What the task asks → A faithful, word-for-word transcription of all the data is what is needed.

Material provided →
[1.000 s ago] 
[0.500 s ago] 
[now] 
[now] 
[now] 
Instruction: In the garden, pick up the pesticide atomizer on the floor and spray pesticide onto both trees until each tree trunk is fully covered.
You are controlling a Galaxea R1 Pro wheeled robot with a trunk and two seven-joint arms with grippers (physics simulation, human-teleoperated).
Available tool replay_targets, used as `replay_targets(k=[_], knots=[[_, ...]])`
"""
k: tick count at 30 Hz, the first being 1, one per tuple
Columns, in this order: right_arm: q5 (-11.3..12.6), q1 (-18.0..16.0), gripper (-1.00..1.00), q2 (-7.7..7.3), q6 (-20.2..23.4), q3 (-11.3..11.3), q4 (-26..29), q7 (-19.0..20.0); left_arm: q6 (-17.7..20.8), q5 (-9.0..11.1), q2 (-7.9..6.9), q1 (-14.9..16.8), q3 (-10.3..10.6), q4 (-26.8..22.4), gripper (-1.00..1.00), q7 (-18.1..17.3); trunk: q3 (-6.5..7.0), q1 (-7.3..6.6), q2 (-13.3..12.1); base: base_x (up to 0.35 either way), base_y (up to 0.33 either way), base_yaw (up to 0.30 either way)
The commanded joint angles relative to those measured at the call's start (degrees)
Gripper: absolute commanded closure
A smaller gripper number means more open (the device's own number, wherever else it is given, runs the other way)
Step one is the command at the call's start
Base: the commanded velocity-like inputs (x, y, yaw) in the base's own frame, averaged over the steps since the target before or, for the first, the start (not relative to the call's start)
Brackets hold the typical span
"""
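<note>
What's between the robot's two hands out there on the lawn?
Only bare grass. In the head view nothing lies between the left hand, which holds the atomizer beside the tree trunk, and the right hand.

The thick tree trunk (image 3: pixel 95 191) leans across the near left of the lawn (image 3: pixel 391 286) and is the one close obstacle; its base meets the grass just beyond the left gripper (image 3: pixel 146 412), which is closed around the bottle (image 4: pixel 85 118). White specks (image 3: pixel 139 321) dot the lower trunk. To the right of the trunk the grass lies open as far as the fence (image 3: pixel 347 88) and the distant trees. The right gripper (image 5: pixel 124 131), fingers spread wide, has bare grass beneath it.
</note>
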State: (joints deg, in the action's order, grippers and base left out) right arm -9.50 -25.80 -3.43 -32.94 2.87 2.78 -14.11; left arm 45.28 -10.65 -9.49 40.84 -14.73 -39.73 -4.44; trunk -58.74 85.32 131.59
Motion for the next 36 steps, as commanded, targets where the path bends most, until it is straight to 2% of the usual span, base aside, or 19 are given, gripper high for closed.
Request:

Task solution →
[1.000 s ago] 
[0.500 s ago] 
[now] 
[now] 
[now] 
Instruction: In the garden, pick up the pesticide atomizer on the floor and spray pesticide onto both trees until each tree trunk is fully covered.
You are controlling a Galaxea R1 Pro wheeled robot with a trunk and two seven-joint arms with grippers (physics simulation, human-teleoperated).
Available tool replay_targets, used as `replay_targets(k=[_], knots=[[_, ...]])`
"""
k: tick count at 30 Hz, the first being 1, one per tuple
Columns, in this order: right_arm: q5 (-11.3..12.6), q1 (-18.0..16.0), gripper (-1.00..1.00), q2 (-7.7..7.3), q6 (-20.2..23.4), q3 (-11.3..11.3), q4 (-26..29), q7 (-19.0..20.0); left_arm: q6 (-17.7..20.8), q5 (-9.0..11.1), q2 (-7.9..6.9), q1 (-14.9..16.8), q3 (-10.3..10.6), q4 (-26.8..22.4), gripper (-1.00..1.00), q7 (-18.1..17.3); trunk: q3 (-6.5..7.0), q1 (-7.3..6.6), q2 (-13.3..12.1); base: base_x (up to 0.35 either way), base_y (up to 0.33 either way), base_yaw (up to 0.30 either way)
The commanded joint angles relative to those measured at the call's start (degrees)
Gripper: absolute commanded closure
A smaller gripper number means more open (the device's own number, wherever else it is given, runs the other way)
Step one is the command at the call's start
Base: the commanded velocity-like inputs (x, y, yaw) in the base's own frame, averaged over the steps since the target before or, for the first, the start (not relative to the call's start)
Brackets hold the typical span
"""
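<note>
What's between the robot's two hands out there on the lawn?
Only bare grass. In the head view nothing lies between the left hand, which holds the atomizer beside the tree trunk, and the right hand.

The thick tree trunk (image 3: pixel 95 191) leans across the near left of the lawn (image 3: pixel 391 286) and is the one close obstacle; its base meets the grass just beyond the left gripper (image 3: pixel 146 412), which is closed around the bottle (image 4: pixel 85 118). White specks (image 3: pixel 139 321) dot the lower trunk. To the right of the trunk the grass lies open as far as the fence (image 3: pixel 347 88) and the distant trees. The right gripper (image 5: pixel 124 131), fingers spread wide, has bare grass beneath it.
</note>
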State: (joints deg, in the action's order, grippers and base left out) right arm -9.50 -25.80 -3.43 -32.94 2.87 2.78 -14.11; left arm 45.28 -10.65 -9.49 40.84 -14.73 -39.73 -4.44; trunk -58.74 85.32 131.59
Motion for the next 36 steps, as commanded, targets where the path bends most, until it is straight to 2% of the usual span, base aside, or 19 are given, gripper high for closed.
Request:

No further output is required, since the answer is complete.